Y si te digo que esa noche de sábado fue única estaría faltando a la verdad. Como dije en otro momento, los días tienen a promediarse en un único día, en un gran sábado de abril que rememora mal o bien todos los anteriores, perdidos o dejados atrás. Qué tiempo cruel, cómo puede ser que lo bueno siempre se va. Y así como vamos dejando atrás los días, el taxi iba olvidando los restos de Santa Fe, cruzó y olvidó Pueyredón, olvidó 9 de Julio, el obelisco anónimo a las seis de la mañana, la avenida Belgrano, se internó en San Telmo y lo fue olvidando metro a metro. Hasta que yo y una mujer que no era Paula nos bajamos, cubriéndonos de la lluvia con los abrigos, chapoteando entre basura y adoquín, buscando las llaves en su cartera y encontrando resguardo bajo una marquesina antigua.

Yo prefiero atribuírselo a San Telmo que al azar. Además, suena más pintoresco. Ella abrió la puerta alta y de madera, entramos por un pasillo que fuimos olvidando hasta un segundo piso por la escalera. Había un patio, si mal no recuerdo, que olvidamos en seguida. Su departamento, que ya olvidé, tenía una pequeña cocina y una sala de estar con un sillón viejo, de cuero o algo así, y una mesa que en seguida ocuparon una botella y dos copas. Nos olvidamos del vino, nos olvidamos de Miles Davis y la trompeta que grabó una tarde en de domingo (quizá tan opaca como ésta), nos olvidamos de Roberto Goyeneche y de cómo ella, cuyo nombre olvidé, bailaba tango en una plaza de Belgrano todos los domingos, y esa noche de sábado me ofrecía la primicia de verla bailar en el living de su casa.

Para empezar, sus pasos clavándose en el mármol al compás de un tango arrastrado, envinado y un poco violeta.

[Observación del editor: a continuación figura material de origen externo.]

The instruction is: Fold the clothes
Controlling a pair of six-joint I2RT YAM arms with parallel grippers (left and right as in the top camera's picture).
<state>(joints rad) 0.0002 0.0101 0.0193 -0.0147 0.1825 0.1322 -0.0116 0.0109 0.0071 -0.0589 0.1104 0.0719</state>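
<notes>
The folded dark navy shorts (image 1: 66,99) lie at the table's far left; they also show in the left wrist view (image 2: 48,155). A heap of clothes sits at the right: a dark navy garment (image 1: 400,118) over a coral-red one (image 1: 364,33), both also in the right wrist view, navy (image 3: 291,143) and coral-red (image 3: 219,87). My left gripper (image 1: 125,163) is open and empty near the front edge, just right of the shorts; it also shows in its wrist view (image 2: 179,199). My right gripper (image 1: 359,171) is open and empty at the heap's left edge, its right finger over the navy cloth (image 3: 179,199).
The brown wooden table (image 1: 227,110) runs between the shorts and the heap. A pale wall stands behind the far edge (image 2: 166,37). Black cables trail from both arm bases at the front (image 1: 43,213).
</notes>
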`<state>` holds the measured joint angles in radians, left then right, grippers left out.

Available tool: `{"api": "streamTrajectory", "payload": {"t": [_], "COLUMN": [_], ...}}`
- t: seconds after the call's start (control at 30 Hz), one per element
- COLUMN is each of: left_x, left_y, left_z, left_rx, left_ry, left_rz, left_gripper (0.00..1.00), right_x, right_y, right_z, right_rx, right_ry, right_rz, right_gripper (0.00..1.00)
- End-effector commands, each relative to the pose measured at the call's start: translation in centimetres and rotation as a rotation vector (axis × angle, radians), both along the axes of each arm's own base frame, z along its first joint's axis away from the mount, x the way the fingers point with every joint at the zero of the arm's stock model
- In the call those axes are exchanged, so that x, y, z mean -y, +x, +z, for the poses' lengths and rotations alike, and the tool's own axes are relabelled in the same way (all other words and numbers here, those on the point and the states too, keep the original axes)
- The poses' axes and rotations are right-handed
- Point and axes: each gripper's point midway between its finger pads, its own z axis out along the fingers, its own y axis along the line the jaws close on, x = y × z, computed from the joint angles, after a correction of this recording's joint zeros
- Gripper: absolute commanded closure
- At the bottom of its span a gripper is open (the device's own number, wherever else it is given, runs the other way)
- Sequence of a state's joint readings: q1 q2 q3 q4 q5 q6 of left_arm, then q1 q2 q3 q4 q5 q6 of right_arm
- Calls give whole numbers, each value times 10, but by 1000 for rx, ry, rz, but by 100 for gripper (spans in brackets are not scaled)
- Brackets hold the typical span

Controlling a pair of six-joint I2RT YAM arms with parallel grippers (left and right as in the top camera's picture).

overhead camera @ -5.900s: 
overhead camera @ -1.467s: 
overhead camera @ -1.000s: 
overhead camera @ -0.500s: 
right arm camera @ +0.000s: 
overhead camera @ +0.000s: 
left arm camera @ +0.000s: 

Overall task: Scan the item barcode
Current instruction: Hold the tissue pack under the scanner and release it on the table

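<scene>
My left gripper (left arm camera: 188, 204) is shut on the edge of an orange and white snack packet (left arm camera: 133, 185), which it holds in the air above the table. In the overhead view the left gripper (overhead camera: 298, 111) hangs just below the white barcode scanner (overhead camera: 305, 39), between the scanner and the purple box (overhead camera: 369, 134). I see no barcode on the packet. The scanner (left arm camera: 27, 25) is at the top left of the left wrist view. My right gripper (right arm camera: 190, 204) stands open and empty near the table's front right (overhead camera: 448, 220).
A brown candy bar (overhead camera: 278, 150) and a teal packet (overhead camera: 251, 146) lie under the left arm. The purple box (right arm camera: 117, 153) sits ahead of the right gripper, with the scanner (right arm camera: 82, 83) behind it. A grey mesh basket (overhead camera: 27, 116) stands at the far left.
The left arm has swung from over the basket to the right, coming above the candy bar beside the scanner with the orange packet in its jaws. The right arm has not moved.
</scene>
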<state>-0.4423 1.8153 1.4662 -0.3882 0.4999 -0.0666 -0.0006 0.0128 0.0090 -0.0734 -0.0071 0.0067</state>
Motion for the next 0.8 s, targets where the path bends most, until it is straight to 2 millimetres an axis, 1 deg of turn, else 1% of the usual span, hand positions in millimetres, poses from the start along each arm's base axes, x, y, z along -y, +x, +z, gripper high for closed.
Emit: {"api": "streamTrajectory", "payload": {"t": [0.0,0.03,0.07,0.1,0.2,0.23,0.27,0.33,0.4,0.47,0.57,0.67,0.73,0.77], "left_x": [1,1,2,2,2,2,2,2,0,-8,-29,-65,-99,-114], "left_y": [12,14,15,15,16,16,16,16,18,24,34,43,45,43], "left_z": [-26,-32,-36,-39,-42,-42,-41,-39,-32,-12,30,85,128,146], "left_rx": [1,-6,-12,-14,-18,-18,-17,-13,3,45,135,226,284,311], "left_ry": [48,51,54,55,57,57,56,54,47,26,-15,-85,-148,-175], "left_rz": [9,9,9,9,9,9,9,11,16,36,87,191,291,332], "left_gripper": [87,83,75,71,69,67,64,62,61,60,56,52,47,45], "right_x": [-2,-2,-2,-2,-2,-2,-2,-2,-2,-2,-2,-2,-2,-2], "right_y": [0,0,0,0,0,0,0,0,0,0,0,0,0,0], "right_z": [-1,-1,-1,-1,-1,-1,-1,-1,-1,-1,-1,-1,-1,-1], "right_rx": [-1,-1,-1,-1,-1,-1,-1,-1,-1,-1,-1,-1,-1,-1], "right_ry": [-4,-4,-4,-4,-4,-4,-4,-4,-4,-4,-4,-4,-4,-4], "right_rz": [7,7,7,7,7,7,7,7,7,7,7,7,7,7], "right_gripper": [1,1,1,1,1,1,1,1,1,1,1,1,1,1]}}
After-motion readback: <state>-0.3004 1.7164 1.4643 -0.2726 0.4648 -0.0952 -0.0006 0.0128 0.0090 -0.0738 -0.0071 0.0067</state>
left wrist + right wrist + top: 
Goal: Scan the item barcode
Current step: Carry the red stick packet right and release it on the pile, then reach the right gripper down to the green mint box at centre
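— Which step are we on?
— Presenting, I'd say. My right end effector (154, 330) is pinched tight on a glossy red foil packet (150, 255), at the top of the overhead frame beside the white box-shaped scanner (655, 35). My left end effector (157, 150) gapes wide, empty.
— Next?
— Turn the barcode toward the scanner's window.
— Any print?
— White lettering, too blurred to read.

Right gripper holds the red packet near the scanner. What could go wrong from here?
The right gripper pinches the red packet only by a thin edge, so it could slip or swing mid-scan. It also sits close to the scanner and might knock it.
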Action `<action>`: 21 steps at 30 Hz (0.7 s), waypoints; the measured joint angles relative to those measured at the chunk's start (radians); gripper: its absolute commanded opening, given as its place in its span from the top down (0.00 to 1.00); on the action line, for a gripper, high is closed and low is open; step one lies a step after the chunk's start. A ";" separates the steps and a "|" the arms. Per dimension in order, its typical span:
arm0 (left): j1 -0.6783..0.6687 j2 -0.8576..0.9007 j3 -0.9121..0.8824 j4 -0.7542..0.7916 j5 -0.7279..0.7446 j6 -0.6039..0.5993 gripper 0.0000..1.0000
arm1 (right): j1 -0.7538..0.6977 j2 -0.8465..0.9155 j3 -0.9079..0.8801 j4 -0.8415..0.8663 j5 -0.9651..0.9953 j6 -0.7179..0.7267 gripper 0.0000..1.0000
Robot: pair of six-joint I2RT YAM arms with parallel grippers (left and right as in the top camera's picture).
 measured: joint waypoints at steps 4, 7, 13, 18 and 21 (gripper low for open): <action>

Ella, esa noche, bailaba para mí, y como si fuera poco, fue olvidándose también de su ropa que caía con la comodidad de la tela, una sobre otra quedando así, olvidada en los rincones o entre las patas de la mesa. Entonces ella dio dos o tres pasos en dirección al sillón, donde su espectador la miraba olvidando, copa de vino en la mano, y como ella entendía que todo se olvida, también olvidó. Olvidó seis pasos, olvidó mi saco y mi camisa, olvidó mis zapatos y mi ropa, y sin que ninguno de los dos recordara demasiado nos fuimos hundiendo en el sillón viejo.

El amanecer, los huevos revueltos con panceta, el fondo de vino tinto en la botella que descubrí al pie de una cama grande y ajena. Un balcón con helechos -que le atribuyo más a San Telmo que al gusto personal de esta mujer- el murmullo de una radio que habríamos dejado encendida. El cuerpo de mujer envuelto, mis ojos bien abiertos, pensando que la juventud se va a cada amanecer, a cada fondo de vino, a cada paso olvidado. Y para no amanecer un domingo con un ánimo milonguero –propio de San Telmo y no mío- decidí olvidar mis pensamientos y girar en dirección a una mujer que no es Paula, que esa noche no amé porque había olvidado cómo, mientras ella yacía dormida o adormecida, pensando o quizá olvidandose de los pasos y del vino, del joven Goyeneche con Trolio, de su pollera negra y la lluvia; o bien intentando acordarse del nombre del dueño del brazo que en ese momento esboza una caricia escondida en el silencio del amanecer, pero que está ahí, acariciando, como si a pesar de la voluntad de olvidarlo todo fuera imposible eliminar ese gesto mínimo de acariciar una mujer dormida. Y ella reflexiona o tal vez olvida, ella está a punto de despertar o de caer en un sueño aún más profundo. Pero entre tanto se deja acariciar porque el tango había sonado tan bien la noche anterior, porque el taxi se fue olvidando una a una las esquinas hasta su casa, y entre tanto se adormece un poco más, mientras se deja perder con el vaivén de una caricia extraña.

Y la mano acaricia olvidando aquella cara mientras ella olvida la tibieza de su tacto.